AIM OF THE EXERCISE: What you return should be the complete listing, unchanged, with no pictures in it.
——————————
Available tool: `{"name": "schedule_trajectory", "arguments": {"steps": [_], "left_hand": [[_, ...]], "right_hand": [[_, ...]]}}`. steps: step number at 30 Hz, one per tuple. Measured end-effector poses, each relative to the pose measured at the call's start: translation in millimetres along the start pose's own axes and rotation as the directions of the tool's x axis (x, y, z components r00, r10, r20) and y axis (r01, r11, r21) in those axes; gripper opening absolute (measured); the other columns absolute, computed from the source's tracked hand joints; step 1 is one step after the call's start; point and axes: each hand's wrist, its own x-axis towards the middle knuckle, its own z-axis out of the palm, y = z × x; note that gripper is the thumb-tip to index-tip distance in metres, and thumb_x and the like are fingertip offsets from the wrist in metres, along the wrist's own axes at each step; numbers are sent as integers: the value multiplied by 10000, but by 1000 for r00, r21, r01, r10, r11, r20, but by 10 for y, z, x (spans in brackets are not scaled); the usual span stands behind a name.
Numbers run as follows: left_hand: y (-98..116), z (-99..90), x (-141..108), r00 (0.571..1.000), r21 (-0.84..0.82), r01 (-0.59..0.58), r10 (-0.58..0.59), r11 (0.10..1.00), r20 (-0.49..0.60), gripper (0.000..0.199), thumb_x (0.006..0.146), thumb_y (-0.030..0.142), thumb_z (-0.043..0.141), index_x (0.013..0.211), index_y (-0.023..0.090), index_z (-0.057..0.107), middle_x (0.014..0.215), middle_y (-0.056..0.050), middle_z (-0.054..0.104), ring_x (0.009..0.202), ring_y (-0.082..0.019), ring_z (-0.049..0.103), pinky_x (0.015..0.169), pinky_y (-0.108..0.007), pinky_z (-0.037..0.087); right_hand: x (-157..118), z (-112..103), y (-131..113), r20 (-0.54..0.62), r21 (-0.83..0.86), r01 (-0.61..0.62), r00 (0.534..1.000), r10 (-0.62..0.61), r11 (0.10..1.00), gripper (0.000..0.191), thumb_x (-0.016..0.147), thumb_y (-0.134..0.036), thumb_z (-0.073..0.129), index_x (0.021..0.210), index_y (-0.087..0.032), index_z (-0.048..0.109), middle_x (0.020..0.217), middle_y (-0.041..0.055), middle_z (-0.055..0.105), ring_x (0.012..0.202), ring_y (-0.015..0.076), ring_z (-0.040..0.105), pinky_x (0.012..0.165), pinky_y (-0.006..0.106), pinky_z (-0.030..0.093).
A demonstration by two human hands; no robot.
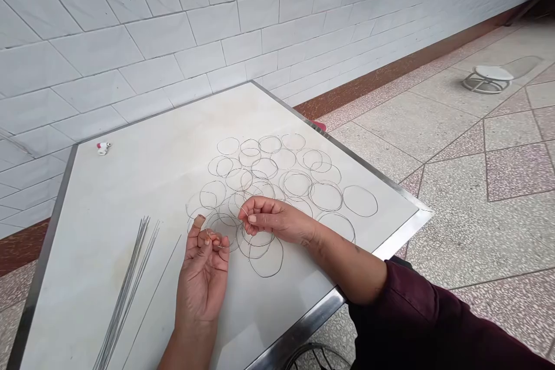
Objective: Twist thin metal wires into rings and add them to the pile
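My left hand (203, 277) is palm up over the table, its thumb and fingers pinched on a thin wire; a wrap covers one fingertip. Just right of it, my right hand (273, 219) pinches thin wire between thumb and fingertips. It looks like one curved length shared by both hands, though loops behind make its path hard to follow. Beneath and beyond the hands, many overlapping wire rings (265, 276) lie on the white tabletop. Left of my left hand lies a bundle of straight wires (125, 295), with a single straight wire (152, 296) beside it.
The white table (143, 179) has a metal edge and stands against a tiled wall (165, 40). A small white and pink object (103, 148) sits near its far left corner. On the floor to the right is a low white-seated chair (492, 74).
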Motion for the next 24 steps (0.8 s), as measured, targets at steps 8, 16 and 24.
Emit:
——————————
THE COMPLETED TASK:
Available tool: `{"name": "schedule_trajectory", "arguments": {"steps": [_], "left_hand": [[_, ...]], "right_hand": [[_, ...]]}}`. steps: step number at 30 Hz, one per tuple. Measured end-effector poses, each relative to the pose measured at the call's start: translation in millimetres along the start pose's own axes and rotation as the directions of the tool's x axis (x, y, z components r00, r10, r20) and y axis (r01, r11, r21) in those axes; gripper opening absolute (measured); the other columns absolute, computed from the source's tracked hand joints; step 1 is one step after the call's start; point and axes: each hand's wrist, its own x-axis towards the middle knuckle, its own z-axis out of the palm, y = z × x; note that gripper is the thumb-tip to index-tip distance in metres, and thumb_x and the like are fingertip offsets from the wrist in metres, along the wrist's own axes at each step; numbers are sent as integers: the value multiplied by 10000, but by 1000 for r00, r21, r01, r10, r11, r20, but by 10 for y, z, x (spans in brackets are not scaled); the usual span stands behind a name.
Numbers run as follows: left_hand: y (-98..116), z (-99..90), x (-141..108), r00 (0.571..1.000), r21 (-0.84..0.82), r01 (-0.59..0.58), r10 (-0.58..0.59), r11 (0.10..1.00), r20 (-0.49..0.60), gripper (0.000..0.199), thumb_x (0.006..0.146), thumb_y (-0.030..0.142), thumb_z (-0.043..0.141), index_x (0.013..0.211), index_y (-0.023..0.090), index_z (-0.057..0.107), middle_x (0.014..0.215), middle_y (-0.056..0.050), middle_z (-0.054..0.104), ring_x (0.009..0.202), ring_y (-0.082..0.019), ring_z (-0.049..0.103), pinky_x (0.015..0.169), pinky_y (-0.108..0.007), pinky_z (-0.037..0.087); right_hand: x (-157..118), z (-112..103), y (-131..113), r20 (-0.54..0.62), r21 (-0.83..0.86), r01 (-0.61..0.62), r00 (0.534..1.000), r10 (-0.62..0.61), r11 (0.10..1.00), gripper (0.000..0.191), thumb_x (-0.016..0.147), thumb_y (-0.134..0.036), thumb_z (-0.073..0.129), index_x (0.021..0.210), index_y (-0.087..0.032), index_z (-0.048..0.109), middle_x (0.020..0.217), middle_y (-0.041..0.055), middle_z (-0.055..0.105), ring_x (0.012..0.202), ring_y (-0.015..0.076), ring_z (-0.040..0.105), pinky_x (0.012..0.165), pinky_y (-0.006..0.106), pinky_z (-0.030..0.093).
A demonstration by two human hands; no robot.
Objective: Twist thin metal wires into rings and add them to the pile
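My left hand (203, 277) is palm up over the table, its thumb and fingers pinched on a thin wire; a wrap covers one fingertip. Just right of it, my right hand (273, 219) pinches thin wire between thumb and fingertips. It looks like one curved length shared by both hands, though loops behind make its path hard to follow. Beneath and beyond the hands, many overlapping wire rings (265, 276) lie on the white tabletop. Left of my left hand lies a bundle of straight wires (125, 295), with a single straight wire (152, 296) beside it.
The white table (143, 179) has a metal edge and stands against a tiled wall (165, 40). A small white and pink object (103, 148) sits near its far left corner. On the floor to the right is a low white-seated chair (492, 74).
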Motion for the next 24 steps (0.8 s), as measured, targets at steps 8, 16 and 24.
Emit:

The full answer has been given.